**** GIVEN MATERIAL

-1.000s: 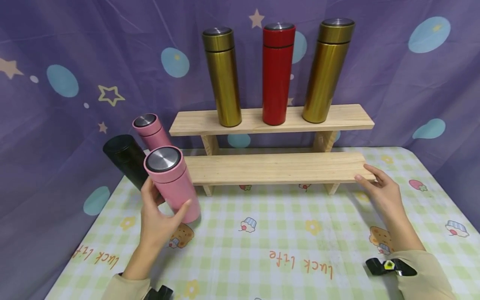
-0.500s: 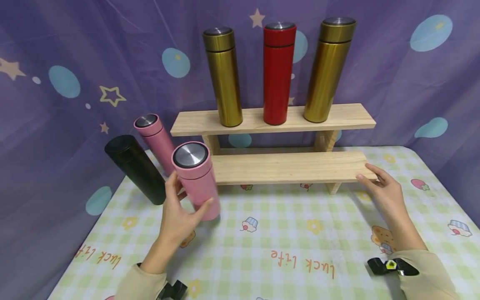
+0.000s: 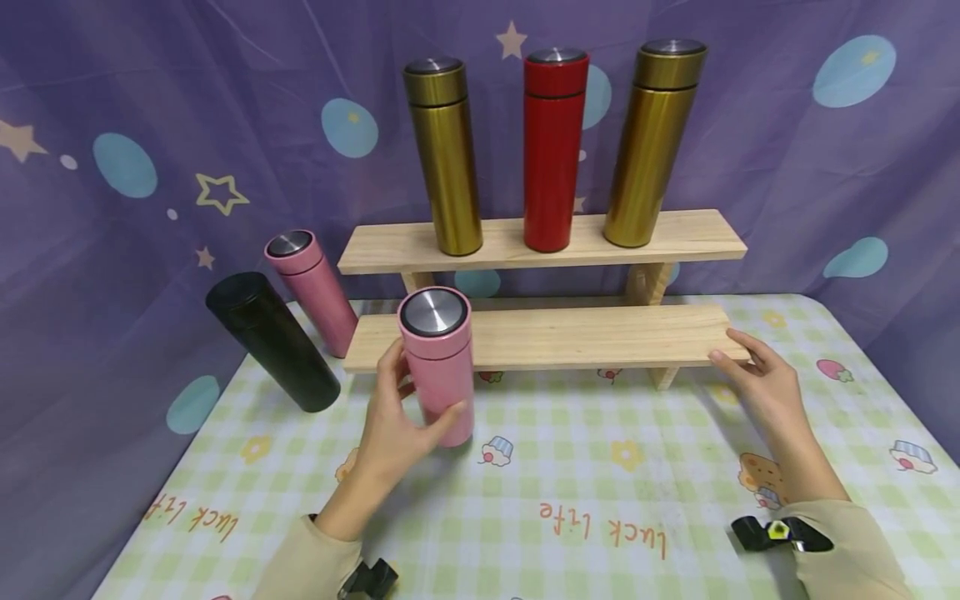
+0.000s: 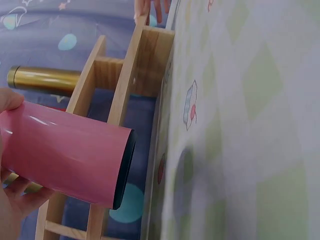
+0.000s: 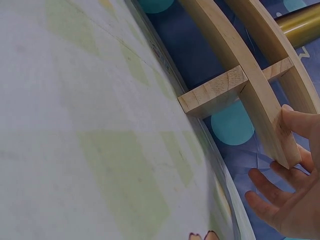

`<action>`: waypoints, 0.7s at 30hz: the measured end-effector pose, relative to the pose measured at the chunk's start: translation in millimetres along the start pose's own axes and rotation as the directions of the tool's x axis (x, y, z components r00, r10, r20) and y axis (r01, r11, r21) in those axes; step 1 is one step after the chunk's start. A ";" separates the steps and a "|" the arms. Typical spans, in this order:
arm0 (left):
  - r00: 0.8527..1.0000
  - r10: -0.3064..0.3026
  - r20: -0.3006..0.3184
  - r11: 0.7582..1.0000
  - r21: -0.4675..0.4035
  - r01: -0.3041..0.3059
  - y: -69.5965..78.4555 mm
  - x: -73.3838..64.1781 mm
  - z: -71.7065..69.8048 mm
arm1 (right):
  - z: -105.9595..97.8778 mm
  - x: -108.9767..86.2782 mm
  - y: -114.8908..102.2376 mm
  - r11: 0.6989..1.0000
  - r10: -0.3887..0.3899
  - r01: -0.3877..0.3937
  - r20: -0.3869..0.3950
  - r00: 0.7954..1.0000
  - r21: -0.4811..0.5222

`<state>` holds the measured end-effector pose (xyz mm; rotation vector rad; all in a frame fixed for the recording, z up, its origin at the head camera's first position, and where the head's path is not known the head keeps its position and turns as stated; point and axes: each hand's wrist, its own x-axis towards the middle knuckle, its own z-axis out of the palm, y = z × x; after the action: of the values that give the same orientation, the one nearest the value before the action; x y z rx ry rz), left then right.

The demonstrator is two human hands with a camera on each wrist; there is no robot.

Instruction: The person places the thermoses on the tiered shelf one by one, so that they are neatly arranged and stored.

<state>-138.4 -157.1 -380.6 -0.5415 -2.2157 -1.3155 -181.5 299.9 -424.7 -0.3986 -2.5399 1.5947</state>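
My left hand (image 3: 396,433) grips a pink thermos (image 3: 441,379) by its lower body, thumb on the near side. Upright and raised, the thermos overlaps the left part of the wooden two-tier shelf (image 3: 592,337) in the head view. In the left wrist view, the dark base of the pink thermos (image 4: 65,152) hangs clear of the tablecloth, its shadow beside it. My right hand (image 3: 768,387) pinches the right end of the lower board between thumb and fingers. The right wrist view shows the thumb over the board end (image 5: 280,135), with other fingers spread below.
On the upper board stand a gold thermos (image 3: 448,158), a red thermos (image 3: 553,154) and another gold thermos (image 3: 652,150). At the left, a black thermos (image 3: 273,342) and a second pink thermos (image 3: 315,292) stand on the checked tablecloth (image 3: 585,467). A purple curtain (image 3: 247,100) hangs behind.
My left hand has carried the pink thermos rightward, from in front of the black thermos to before the lower board. My right hand has stayed on the board's end.
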 end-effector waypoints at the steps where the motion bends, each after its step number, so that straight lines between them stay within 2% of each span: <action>1: 1.000 0.003 0.004 1.000 -0.006 -0.003 1.0 0.6 2.4 | 0.0 -0.2 0.1 1.000 0.002 -0.002 0.001 1.000 -0.001; 9: 1.000 0.025 0.017 0.998 -0.065 -0.024 12.1 6.6 21.8 | -1.4 0.4 1.5 1.000 -0.004 0.004 -0.004 1.000 0.007; 17: 0.996 0.038 0.082 0.993 -0.110 -0.029 19.0 10.6 43.6 | -0.9 1.2 1.7 1.000 0.005 -0.005 -0.004 1.000 0.016; 21: 0.995 0.042 0.094 0.992 -0.123 -0.031 22.2 13.4 53.8 | 0.4 1.7 1.2 1.000 0.007 -0.007 -0.003 1.000 0.018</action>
<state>-148.1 -98.2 -379.1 -0.7016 -2.2016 -1.4399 -183.0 300.5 -426.0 -0.4080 -2.5226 1.6175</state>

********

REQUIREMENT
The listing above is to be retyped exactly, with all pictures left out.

RESPONSE AREA
-1.000s: 
-0.500s: 
+0.000s: 
+0.000s: 
+0.000s: 

`<action>`: waypoints, 0.7s at 30hz: the measured end-effector pose, relative to the pose measured at the chunk's start: translation in millimetres along the start pose's own axes and rotation as the directions of the tool's x axis (x, y, z components r00, r10, r20) and y axis (r01, r11, r21) in those axes; step 1 is one step after the chunk's start. A ";" separates the steps and a "|" the arms. Typical spans, in this order:
arm0 (left):
  - r00: 0.8527..1.0000
  - r10: -0.3064..0.3026
  - r20: -0.3006..0.3184
  - r11: 0.7582..1.0000
  - r21: -0.4675..0.4035
  - r01: -0.3041..0.3059
  - y: -69.5965..78.4555 mm
  - x: -73.3838..64.1781 mm
  - z: -71.7065..69.8048 mm
arm1 (right):
  - z: -105.9595..97.8778 mm
  - x: -108.9767..86.2782 mm
  - y: -114.8908..102.2376 mm
  - r11: 0.6989..1.0000
  - r10: -0.3887..0.3899
  - r01: -0.3877..0.3937
  - r20: -0.3869..0.3950
  - r00: 0.7954..1.0000
  - r21: -0.4811..0.5222

`<state>` holds the measured end-effector pose (xyz mm; rotation vector rad; all in a frame fixed for the recording, z up, its origin at the head camera's first position, and where the head's path is not known the head keeps its position and turns as stated; point and axes: each hand's wrist, its own x-axis towards the middle knuckle, its own z-axis out of the palm, y = z × x; after the action: of the values that give the same orientation, the one nearest the value before the action; x y z rx ry rz), left then right.

The demonstrator is two human hands with a camera on each wrist; there is no robot.

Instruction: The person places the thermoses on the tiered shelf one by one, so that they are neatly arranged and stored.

<state>-138.4 -157.1 -380.6 -0.5415 -2.2157 -1.3155 -181.5 299.9 -424.7 -0.3986 -2.5399 1.5947</state>
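My left hand (image 3: 396,433) grips a pink thermos (image 3: 441,379) by its lower body, thumb on the near side. Upright and raised, the thermos overlaps the left part of the wooden two-tier shelf (image 3: 592,337) in the head view. In the left wrist view, the dark base of the pink thermos (image 4: 65,152) hangs clear of the tablecloth, its shadow beside it. My right hand (image 3: 768,387) pinches the right end of the lower board between thumb and fingers. The right wrist view shows the thumb over the board end (image 5: 280,135), with other fingers spread below.
On the upper board stand a gold thermos (image 3: 448,158), a red thermos (image 3: 553,154) and another gold thermos (image 3: 652,150). At the left, a black thermos (image 3: 273,342) and a second pink thermos (image 3: 315,292) stand on the checked tablecloth (image 3: 585,467). A purple curtain (image 3: 247,100) hangs behind.
My left hand has carried the pink thermos rightward, from in front of the black thermos to before the lower board. My right hand has stayed on the board's end.
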 end-effector waypoints at the steps where the motion bends, each after its step number, so that straight lines between them stay within 2% of each span: <action>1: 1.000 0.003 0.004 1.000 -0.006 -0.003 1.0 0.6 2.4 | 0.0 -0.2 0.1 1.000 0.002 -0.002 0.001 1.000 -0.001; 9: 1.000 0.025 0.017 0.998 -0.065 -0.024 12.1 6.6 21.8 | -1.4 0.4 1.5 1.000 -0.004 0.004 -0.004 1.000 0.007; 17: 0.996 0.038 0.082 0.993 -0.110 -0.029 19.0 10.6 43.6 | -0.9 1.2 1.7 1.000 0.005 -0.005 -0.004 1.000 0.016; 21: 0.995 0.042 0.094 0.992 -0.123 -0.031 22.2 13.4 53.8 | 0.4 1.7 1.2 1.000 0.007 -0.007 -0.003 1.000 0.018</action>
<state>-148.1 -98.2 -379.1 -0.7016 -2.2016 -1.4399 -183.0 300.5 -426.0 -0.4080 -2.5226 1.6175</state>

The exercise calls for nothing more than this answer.